Total charges $98,000

Noncovered charges 4,000

Deductibles and coinsurance 8,000

and

(2) Applicable unbilled Medicare charges and in-house patient balances were as follows at year-end:

Total charges $10,000

Noncovered charges 500

Deductibles and coinsurance 1,200

and

(3) Applicable reimbursable costs per the Medicare cost report prepared for the year were $92,000.

(c) In summary form, the accounting entries necessary to properly reflect the above transactions would be:

Account Dr. Cr.

(1) Cash 1010 $100,000

PIP Clearing Account 1051 $100,000

To record the receipt of PIP

payments during the year.

(2) Inpatient Receivables--

Discharged & Unbilled 1032 108,000

Various Revenue Accounts 108,000

To record applicable Medicare revenue for the year.

(3) PIP Clearing Account 1051 86,000

Inpatient Receivables--Other 1035 12,000

Inpatient Receivables--

Discharged & Unbilled 1032 98,000

To record the billing of Medicare charges to the intermediary ($86,000) and to Medicare patients for noncovered charges and deductibles and coinsurance ($12,000).

(4) PIP Clearing Account 1051 8,300

Inpatient Receivables--

Discharged & Unbilled 1032 8,300

To transfer the amount of applicable unbilled Medicare receivables at year-end to the PIP Clearing Account

($10,000 - $500 - $1,200).

(5) PIP Clearing Account--Medicare 1051 5,700

Contractual Adjustments--

Medicare 5910 5,700

To transfer the balance in the PIP Clearing Account at year-end to the Contractual Adjustments account (the PIP Clearing Account must be zero at year-end).

(6) Contractual Adjustments

Medicare 5910 17,200

Reimbursement Settlement 2071

Due--Medicare $17,200

To record the amount of cost report reimbursement settlement due, based upon cost report filed (total PIP payments of $100,000 and deductibles/coinsurance in the amount of $9,200, less $92,000 reimbursable inpatient costs per the cost report).

(d) Although the preceding illustration reflects year-end adjustments, similar entries should be made at the end of each month in order to properly reflect the amount of contractual adjustment during the year.

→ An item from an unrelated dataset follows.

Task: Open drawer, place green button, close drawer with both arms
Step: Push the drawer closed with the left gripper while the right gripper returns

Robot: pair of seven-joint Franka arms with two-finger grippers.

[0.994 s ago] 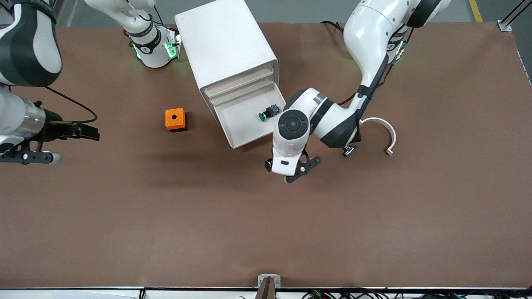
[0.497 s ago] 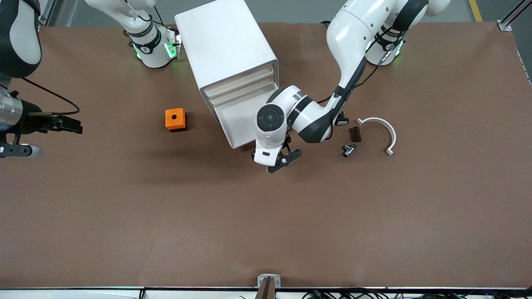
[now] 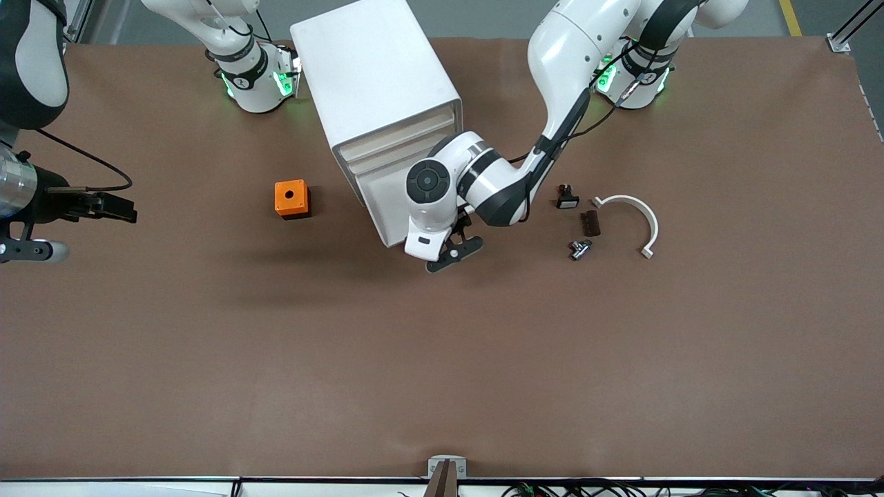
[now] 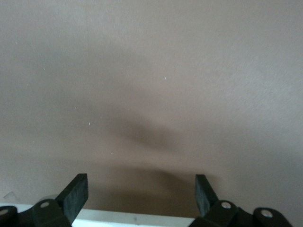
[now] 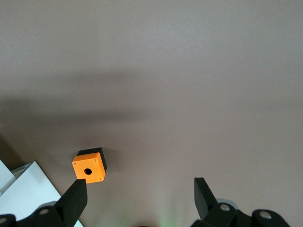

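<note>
The big white cabinet [image 3: 373, 76] stands between the arms' bases. Its lowest drawer [image 3: 387, 197] is pulled out toward the front camera. My left hand hangs over the drawer's open end and hides the button. My left gripper [image 3: 449, 250] is open and empty just past the drawer's front edge. In the left wrist view the gripper [image 4: 142, 189] looks down on bare table, with the drawer's white edge [image 4: 142, 218] between its fingers. My right gripper [image 3: 117, 207] waits, open and empty, at the right arm's end of the table. The right wrist view [image 5: 140, 194] shows it open too.
An orange box with a hole [image 3: 291, 199] sits beside the drawer toward the right arm's end; it also shows in the right wrist view [image 5: 88, 166]. Toward the left arm's end lie a black part with white face [image 3: 567, 200], a dark piece [image 3: 589, 222], a metal part [image 3: 579, 248] and a white arc [image 3: 635, 217].
My left arm has swung toward the right arm's end, bringing its gripper to the drawer's front edge and covering the button that lay in the drawer. My right gripper drew back slightly, then stopped.
</note>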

In order to do this, cost reimbursement settlement must be estimated. When done at month-end, entries 4-6 would be reversed at the beginning of the next month.

(e) The above example adheres to the principle that, at year-end, the entire amount receivable from or payable to the intermediary by a provider under the PIP program must be reflected in account 1052.00 or 2061.00. There are no receivables "in-transit" under the PIP program. Although more complex systems of accounting for periodic interim payments and related billings are permissible--such as establishing separate subaccounts for: (1) PIP cash received; (2) Medicare PIP billings, including amounts unbilled at year-end; and (3) PIP contractual allowances--this basic principle must be followed.